Akhirnya DPR mensahkan Perppu No 1 Tahun 2014 tentang Pilkada menjadi UU Pilkada, meski dengan catatan untuk segera melakukan perbaikan atau revisi. KPU pun bisa menarik napas lega karena akan mulai bekerja. Revisi dimaksud di antaranya mengenai uji publik. Banyak pihak menyatakan bahwa jika tidak dihapus, uji publik seharusnya dibuat dalam waktu yang lebih singkat dan bukan tiga bulan sebagaimana dalam Perppu.
Selain masalah uji publik, pada pemilihan kepala daerah kali ini akan dipisahkan dengan pemilihan wakil kepala daerah. Paket pasangan sudah tidak ada lagi karena wakil kepala daerah akan ditentukan sendiri oleh kepala daerah yang memenangkan Pilkada. Banyak pihak beranggapan bahwa ketentuan itu tidak perlu dan menjadikan proses Pilkada tidak kompetitif lagi.
Persoalan jadwal juga menjadi catatan penting untuk segera dibenahi. UU tersebut mengisyaratkan bahwa seluruh jadwal Pilkada harus selesai pada tahun 2015, tanpa memperkirakan Pilkada akan berlangsung dalam dua putaran. Lalu Pilkada serentak tahap kedua akan dilaksanakan pada tahun 2018. Jika itu dilakukan maka akan ada banyak jabatan kepala daerah yang diisi oleh pelaksana tugas, karena akan ada kepala daerah yang akan berakhir masa jabatannya pada tahun 2016 sampai dengan 2018.
Menyelenggarakan Pilkada tahun ini memang bukan pekerjaan kecil. Tahun ini sebanyak 204 daerah akan menyelenggarakan Pilkada langsung secara serentak sehingga tingkat kerumitannya sangat tinggi. Tetapi apa boleh buat, keputusan politik untuk pelaksanaan Pilkada telah ditetapkan DPR dan pemerintah.
Tahun 2015 ini sesuai dengan jadwalnya, terdapat 8 provinsi dan 170 kabupaten serta 26 kota menggelar Pilkada langsung. Di Sumut sendiri akan dilaksanakan Pilkada di 14 kabupaten/kota. Biaya pelaksanaan tentunya sudah mulai ditampung dalam APBD 2015 atau setidak-tidaknya dalam P-APBD yang seharusnya juga akan digelar secepatnya.
Untuk memuluskan pelaksanaan Pilkada ini, semua pihak diminta untuk berperan dengan baik. Salah satunya adalah parpol. Untuk bisa mengusulkan calon gubernur, bupati dan wali kota, parpol yang berhak adalah yang memiliki 20 persen kursi atau gabungan kursi di DPRD atau minimal 25 persen suara sah pemilu DPRD di daerah yang bersangkutan. Umumnya parpol telah mulai mempersiapkan diri. Tanpa terpengaruh oleh persoalan koalisi, kebanyakan parpol akan menimbang jagoannya sesuai dengan realitas politik di lapangan. Kembali, aspek popularitas tetaplah menjadi satu-satunya pertimbangan bagi setiap parpol untuk mengusung kandidatnya sendiri.

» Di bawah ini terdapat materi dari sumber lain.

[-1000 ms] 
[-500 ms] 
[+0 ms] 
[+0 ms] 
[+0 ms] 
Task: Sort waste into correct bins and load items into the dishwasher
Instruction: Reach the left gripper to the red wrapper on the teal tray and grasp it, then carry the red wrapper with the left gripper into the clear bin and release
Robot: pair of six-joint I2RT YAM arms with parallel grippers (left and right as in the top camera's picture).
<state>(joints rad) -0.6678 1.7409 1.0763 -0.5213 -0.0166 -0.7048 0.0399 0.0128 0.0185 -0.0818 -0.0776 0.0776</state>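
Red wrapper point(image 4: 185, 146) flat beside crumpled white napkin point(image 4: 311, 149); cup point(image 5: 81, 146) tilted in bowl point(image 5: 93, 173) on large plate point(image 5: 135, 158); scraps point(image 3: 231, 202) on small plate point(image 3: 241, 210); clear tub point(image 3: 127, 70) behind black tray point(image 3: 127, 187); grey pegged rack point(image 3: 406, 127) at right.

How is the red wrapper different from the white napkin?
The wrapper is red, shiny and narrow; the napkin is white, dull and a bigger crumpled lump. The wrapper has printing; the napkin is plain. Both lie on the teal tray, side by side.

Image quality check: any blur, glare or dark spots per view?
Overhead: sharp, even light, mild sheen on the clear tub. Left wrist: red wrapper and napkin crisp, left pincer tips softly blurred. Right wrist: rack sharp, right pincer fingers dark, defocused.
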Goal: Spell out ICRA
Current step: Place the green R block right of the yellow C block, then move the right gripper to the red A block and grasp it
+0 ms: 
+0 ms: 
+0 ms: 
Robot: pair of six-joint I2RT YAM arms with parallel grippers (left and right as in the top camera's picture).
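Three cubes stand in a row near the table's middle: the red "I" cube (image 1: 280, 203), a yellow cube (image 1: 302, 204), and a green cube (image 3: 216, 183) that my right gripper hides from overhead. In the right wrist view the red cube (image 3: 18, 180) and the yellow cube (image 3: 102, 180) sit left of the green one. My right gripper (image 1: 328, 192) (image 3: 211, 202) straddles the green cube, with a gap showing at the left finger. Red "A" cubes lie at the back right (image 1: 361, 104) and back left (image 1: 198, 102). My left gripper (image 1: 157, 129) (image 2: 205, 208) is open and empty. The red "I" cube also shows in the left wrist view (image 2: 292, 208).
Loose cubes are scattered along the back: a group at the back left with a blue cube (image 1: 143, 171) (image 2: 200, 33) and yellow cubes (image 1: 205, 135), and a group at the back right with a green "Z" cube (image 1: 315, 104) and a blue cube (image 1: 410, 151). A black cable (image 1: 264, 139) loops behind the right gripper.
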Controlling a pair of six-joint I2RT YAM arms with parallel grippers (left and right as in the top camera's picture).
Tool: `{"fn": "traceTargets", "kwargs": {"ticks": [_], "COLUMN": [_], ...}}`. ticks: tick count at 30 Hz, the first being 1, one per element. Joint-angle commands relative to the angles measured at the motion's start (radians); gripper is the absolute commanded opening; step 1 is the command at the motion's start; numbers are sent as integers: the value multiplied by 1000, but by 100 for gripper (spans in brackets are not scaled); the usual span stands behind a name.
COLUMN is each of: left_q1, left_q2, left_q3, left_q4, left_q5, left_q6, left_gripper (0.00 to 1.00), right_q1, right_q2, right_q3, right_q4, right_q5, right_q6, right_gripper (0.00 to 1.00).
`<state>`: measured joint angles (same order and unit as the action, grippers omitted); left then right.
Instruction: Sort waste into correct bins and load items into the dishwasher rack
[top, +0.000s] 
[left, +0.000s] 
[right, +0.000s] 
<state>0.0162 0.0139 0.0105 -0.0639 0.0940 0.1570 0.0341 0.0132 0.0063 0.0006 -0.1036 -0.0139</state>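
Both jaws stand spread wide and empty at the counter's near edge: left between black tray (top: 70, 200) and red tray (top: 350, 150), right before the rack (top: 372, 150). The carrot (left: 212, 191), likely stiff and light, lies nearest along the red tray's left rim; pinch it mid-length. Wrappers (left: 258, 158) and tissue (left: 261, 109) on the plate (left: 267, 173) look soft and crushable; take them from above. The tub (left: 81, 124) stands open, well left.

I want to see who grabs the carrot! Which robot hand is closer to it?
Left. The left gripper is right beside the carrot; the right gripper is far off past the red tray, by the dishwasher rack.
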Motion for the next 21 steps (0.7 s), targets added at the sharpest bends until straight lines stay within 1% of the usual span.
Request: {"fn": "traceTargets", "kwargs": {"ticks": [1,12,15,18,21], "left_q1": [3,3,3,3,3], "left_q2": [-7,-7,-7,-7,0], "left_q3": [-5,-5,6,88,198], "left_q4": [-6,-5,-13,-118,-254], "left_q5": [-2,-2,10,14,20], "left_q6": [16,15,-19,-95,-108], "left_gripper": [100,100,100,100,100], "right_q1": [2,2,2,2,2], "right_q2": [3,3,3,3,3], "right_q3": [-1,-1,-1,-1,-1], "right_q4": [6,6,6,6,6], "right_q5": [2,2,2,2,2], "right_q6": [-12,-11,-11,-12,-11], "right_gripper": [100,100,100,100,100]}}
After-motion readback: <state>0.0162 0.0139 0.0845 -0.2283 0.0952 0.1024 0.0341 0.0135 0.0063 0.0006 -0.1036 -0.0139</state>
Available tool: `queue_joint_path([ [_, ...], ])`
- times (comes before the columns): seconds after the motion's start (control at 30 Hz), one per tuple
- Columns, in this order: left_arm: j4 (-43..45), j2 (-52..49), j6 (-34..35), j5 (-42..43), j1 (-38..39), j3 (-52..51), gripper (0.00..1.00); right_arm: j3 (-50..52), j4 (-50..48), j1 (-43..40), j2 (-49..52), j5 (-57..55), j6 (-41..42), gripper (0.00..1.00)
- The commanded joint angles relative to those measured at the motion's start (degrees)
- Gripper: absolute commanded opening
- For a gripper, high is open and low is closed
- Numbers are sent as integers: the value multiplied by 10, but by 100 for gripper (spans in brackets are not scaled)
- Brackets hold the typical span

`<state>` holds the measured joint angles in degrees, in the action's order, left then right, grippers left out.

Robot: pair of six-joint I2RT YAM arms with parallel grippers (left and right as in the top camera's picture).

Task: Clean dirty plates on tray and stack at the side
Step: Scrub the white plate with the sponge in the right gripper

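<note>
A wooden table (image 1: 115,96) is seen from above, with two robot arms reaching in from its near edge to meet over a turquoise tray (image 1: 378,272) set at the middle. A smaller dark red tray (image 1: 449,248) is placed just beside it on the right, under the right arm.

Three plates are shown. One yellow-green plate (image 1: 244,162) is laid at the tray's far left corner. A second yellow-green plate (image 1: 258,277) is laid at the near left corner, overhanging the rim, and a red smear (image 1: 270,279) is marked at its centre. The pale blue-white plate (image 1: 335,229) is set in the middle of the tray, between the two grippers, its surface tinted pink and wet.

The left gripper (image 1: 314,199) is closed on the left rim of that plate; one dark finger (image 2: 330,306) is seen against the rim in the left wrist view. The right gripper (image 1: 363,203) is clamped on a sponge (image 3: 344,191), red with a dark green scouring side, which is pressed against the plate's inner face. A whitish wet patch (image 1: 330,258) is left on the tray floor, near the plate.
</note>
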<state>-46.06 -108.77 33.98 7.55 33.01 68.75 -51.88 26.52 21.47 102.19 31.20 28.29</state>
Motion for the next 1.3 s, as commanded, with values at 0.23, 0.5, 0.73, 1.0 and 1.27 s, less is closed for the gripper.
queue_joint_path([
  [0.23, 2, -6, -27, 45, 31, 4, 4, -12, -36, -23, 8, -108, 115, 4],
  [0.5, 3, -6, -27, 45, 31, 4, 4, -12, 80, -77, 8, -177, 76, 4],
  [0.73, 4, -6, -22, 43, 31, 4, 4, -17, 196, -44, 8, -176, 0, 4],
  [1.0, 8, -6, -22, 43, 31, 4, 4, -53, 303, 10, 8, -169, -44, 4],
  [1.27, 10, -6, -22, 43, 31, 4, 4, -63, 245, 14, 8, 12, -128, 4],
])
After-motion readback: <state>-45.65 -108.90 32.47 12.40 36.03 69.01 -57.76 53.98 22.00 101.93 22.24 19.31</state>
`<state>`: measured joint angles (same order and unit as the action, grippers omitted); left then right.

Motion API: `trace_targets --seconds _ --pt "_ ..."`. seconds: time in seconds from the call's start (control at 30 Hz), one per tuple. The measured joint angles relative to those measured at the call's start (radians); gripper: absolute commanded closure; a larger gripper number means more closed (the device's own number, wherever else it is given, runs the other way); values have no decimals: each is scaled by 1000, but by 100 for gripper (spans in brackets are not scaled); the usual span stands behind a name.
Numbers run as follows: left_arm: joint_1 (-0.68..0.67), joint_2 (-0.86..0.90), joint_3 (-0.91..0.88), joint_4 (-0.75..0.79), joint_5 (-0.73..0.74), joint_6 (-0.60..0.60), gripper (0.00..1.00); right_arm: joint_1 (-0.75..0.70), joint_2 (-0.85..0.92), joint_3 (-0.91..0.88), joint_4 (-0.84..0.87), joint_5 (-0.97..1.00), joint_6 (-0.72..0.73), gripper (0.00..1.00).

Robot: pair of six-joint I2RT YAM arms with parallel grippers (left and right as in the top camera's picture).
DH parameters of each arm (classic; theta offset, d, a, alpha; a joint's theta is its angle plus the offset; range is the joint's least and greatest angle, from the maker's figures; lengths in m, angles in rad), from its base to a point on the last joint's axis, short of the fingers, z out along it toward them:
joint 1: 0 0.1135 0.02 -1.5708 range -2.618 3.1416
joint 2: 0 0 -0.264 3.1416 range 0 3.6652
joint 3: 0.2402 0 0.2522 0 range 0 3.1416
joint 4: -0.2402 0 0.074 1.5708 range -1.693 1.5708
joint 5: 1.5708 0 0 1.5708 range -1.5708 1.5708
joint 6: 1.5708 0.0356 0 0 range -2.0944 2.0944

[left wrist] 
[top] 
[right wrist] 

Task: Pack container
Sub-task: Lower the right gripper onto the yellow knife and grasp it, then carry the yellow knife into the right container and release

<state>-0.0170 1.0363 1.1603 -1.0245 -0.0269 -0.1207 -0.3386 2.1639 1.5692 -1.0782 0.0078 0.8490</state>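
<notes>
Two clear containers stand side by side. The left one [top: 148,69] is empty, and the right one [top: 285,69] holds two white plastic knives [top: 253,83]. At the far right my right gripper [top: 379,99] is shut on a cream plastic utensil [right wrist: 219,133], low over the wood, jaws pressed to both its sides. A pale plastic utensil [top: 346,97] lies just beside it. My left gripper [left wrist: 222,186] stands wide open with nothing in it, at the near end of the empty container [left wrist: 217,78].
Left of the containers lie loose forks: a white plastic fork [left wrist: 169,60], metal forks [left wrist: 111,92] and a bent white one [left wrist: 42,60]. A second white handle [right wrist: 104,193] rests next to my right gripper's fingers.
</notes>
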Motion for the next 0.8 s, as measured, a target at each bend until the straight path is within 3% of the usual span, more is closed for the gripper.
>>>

Selain masalah persiapan parpol, KPU juga harus benar-benar serius mempersiapkan diri. Belajar dari Pilpres yang penuh dengan perdebatan soal daftar pemilih, KPU benar-benar harus memutakhirkan datanya. Tidak ada gunanya menggunakan daftar pemilih yang banyak diisi nama-nama siluman. Karena itulah penting memberikan pendidikan kepada masyarakat supaya benar-benar memeriksa keberadaan nama mereka dalam masa sosialisasi daftar pemilih.
Sebagai perhelatan akbar dan masif, Pilkada langsung ini kita sambut dengan serius dan sungguh-sungguh. Ini akan menentukan kepemimpinan lokal di 204 daerah. Karena itu marilah kita berjuang bersama-sama memuluskan pelaksanaannya.